### Requirement
How many lines in the records below contain the string "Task"? Answer with the number alone.

### Extracted records

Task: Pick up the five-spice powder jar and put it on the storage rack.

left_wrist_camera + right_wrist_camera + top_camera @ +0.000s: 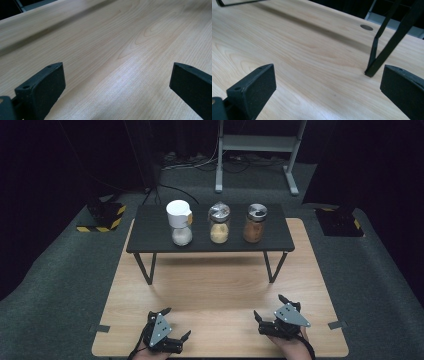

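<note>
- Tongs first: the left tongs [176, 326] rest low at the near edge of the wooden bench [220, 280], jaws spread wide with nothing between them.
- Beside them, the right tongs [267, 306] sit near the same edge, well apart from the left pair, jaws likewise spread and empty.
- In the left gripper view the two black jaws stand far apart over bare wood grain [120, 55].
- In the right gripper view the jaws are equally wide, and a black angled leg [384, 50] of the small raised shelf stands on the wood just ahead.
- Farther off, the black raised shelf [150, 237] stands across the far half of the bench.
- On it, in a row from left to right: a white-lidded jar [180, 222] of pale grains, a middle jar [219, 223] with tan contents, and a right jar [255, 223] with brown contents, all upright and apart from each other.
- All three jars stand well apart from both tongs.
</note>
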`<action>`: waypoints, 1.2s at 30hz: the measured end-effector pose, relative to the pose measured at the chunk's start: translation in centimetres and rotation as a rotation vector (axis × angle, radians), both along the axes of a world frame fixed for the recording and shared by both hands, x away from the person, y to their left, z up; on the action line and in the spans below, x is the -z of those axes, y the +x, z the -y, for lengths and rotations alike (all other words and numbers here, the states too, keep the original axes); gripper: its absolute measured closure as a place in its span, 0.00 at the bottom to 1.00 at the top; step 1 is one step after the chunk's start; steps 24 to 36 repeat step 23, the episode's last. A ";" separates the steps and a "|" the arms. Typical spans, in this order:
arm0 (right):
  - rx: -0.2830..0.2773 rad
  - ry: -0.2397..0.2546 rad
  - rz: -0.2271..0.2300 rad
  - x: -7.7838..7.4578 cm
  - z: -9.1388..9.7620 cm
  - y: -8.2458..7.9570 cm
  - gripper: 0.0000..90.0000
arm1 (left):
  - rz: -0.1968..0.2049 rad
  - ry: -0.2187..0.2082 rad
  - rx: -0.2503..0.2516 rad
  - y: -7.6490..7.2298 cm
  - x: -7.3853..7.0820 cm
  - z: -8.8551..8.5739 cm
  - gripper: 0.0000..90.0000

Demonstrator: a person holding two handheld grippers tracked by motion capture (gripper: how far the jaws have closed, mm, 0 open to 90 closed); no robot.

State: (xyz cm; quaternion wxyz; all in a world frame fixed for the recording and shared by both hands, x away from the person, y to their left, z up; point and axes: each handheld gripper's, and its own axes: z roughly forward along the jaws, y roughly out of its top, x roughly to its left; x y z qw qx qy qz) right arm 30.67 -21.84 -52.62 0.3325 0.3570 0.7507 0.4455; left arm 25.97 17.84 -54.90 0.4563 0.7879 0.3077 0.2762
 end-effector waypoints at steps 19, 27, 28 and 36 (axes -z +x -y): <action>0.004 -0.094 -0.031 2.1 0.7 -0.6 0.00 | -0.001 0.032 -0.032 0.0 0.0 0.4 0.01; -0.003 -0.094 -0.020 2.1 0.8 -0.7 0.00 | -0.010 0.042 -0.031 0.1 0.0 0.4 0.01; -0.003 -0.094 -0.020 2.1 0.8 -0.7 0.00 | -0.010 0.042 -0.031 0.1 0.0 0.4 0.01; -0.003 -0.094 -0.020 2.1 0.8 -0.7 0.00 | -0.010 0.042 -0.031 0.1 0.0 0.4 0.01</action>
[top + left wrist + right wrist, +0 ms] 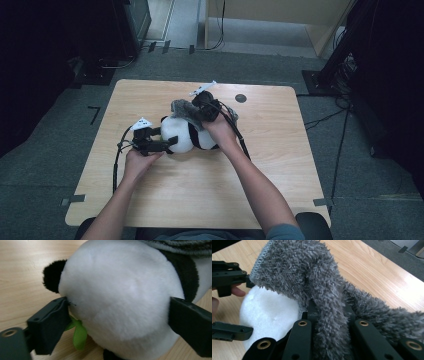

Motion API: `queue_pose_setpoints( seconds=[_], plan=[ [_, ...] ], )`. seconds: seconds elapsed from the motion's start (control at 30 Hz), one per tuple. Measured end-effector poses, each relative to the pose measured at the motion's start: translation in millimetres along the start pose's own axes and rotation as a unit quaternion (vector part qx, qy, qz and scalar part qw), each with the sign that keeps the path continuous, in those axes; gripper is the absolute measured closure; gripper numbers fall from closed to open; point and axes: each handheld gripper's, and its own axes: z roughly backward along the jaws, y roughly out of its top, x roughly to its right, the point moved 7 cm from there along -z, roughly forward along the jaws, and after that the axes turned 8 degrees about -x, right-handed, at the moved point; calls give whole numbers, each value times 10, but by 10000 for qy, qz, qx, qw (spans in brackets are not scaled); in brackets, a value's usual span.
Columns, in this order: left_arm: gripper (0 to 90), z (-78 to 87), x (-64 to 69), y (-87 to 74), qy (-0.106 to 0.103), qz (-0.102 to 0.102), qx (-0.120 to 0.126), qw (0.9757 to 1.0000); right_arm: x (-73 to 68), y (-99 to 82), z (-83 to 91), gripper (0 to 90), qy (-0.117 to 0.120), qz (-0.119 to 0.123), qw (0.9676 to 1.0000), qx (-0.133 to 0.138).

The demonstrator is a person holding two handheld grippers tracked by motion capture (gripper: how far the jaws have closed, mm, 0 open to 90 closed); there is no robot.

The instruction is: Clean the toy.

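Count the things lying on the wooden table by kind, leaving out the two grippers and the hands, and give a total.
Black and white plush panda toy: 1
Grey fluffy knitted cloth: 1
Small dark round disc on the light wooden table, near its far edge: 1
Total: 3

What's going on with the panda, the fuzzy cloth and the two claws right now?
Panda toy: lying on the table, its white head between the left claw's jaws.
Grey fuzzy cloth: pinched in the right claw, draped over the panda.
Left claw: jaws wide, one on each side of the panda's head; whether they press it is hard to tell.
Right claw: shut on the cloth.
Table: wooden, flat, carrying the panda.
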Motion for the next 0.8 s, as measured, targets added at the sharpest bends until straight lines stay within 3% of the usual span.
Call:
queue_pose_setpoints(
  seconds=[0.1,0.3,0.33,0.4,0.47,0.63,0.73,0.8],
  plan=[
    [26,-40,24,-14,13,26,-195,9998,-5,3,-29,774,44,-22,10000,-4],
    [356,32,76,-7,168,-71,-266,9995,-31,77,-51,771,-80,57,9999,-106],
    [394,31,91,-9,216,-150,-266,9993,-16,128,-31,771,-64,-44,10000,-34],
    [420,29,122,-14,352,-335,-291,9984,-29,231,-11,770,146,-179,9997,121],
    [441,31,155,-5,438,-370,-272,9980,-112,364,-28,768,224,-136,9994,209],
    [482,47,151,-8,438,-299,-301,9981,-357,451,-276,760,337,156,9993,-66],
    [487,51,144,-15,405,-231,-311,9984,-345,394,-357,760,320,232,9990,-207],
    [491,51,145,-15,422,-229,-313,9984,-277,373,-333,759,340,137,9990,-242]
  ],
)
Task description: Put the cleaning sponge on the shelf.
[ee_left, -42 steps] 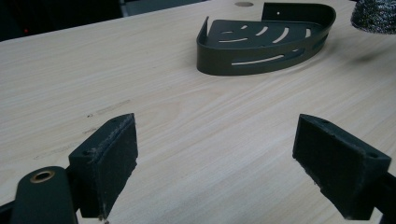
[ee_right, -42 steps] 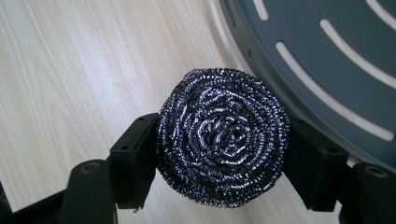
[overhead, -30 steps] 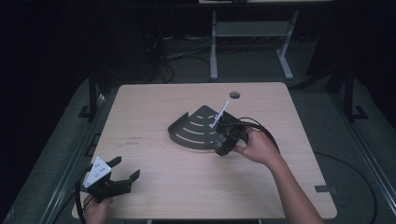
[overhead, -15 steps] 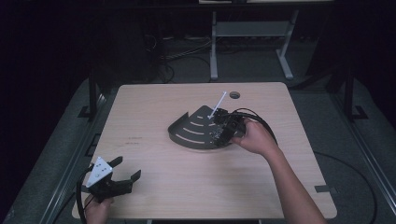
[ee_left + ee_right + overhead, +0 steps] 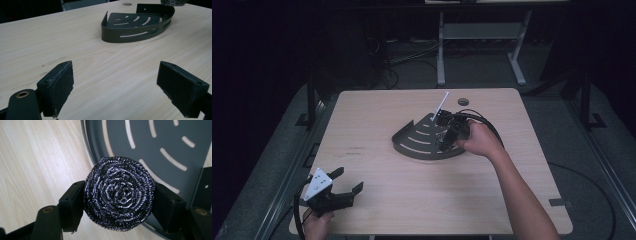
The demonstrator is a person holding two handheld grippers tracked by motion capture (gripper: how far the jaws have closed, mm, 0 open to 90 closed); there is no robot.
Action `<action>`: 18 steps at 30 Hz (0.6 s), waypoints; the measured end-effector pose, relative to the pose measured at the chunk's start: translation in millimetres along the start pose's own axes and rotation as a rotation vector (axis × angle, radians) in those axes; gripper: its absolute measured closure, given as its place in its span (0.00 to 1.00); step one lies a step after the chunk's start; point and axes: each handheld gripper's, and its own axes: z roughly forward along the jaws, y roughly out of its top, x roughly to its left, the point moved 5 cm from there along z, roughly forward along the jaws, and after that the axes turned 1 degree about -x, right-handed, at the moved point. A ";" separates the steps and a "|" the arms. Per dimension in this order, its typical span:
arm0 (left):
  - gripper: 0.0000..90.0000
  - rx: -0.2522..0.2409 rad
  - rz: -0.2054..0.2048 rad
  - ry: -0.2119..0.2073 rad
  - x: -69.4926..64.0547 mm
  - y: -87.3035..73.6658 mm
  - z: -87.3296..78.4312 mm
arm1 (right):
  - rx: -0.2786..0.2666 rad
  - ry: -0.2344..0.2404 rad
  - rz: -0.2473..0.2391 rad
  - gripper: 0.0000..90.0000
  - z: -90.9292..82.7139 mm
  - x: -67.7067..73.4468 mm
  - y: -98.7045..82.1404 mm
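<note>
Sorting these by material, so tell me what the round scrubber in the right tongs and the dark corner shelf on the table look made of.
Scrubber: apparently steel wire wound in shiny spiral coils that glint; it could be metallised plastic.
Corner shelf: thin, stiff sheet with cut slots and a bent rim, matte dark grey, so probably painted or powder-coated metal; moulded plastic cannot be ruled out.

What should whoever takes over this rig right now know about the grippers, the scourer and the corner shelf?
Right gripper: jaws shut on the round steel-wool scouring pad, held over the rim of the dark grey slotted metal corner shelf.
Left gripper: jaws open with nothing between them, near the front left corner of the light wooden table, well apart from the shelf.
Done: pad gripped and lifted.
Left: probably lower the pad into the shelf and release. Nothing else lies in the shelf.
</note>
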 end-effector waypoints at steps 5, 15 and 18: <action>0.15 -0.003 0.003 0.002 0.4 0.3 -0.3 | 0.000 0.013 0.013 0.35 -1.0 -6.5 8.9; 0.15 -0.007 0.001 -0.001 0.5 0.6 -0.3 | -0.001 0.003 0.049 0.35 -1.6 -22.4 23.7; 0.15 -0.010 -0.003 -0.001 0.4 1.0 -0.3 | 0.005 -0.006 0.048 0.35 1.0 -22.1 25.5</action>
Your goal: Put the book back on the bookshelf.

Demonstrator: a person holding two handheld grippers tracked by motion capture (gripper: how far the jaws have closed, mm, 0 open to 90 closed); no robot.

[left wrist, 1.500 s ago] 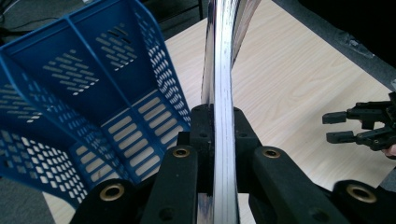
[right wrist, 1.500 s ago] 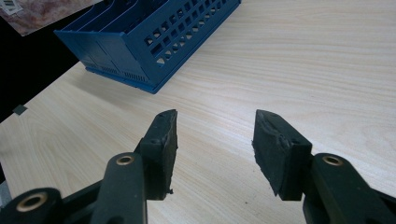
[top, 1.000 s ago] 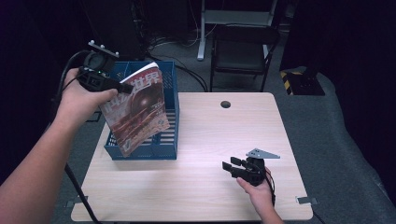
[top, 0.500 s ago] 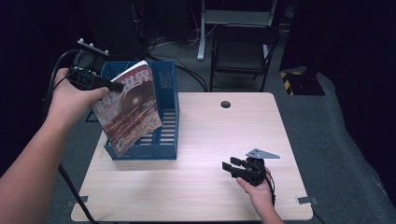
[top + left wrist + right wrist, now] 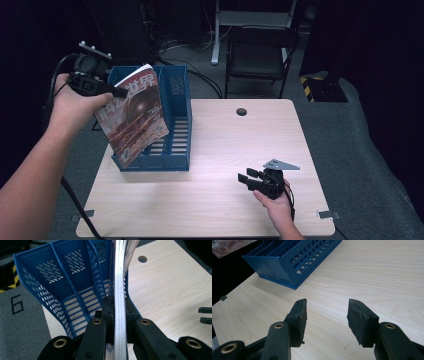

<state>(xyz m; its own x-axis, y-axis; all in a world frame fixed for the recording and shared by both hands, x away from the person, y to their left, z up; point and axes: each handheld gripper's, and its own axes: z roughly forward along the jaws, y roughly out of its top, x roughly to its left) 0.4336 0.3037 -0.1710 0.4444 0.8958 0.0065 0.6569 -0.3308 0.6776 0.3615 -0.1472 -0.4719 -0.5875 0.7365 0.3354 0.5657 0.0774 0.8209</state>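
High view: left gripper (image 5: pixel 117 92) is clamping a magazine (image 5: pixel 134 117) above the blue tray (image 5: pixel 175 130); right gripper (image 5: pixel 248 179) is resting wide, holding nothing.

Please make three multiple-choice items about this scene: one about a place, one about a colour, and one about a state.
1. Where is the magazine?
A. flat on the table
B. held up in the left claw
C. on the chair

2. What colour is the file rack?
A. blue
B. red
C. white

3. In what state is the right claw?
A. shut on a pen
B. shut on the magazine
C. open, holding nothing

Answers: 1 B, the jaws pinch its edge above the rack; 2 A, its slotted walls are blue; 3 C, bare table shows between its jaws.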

### Response
2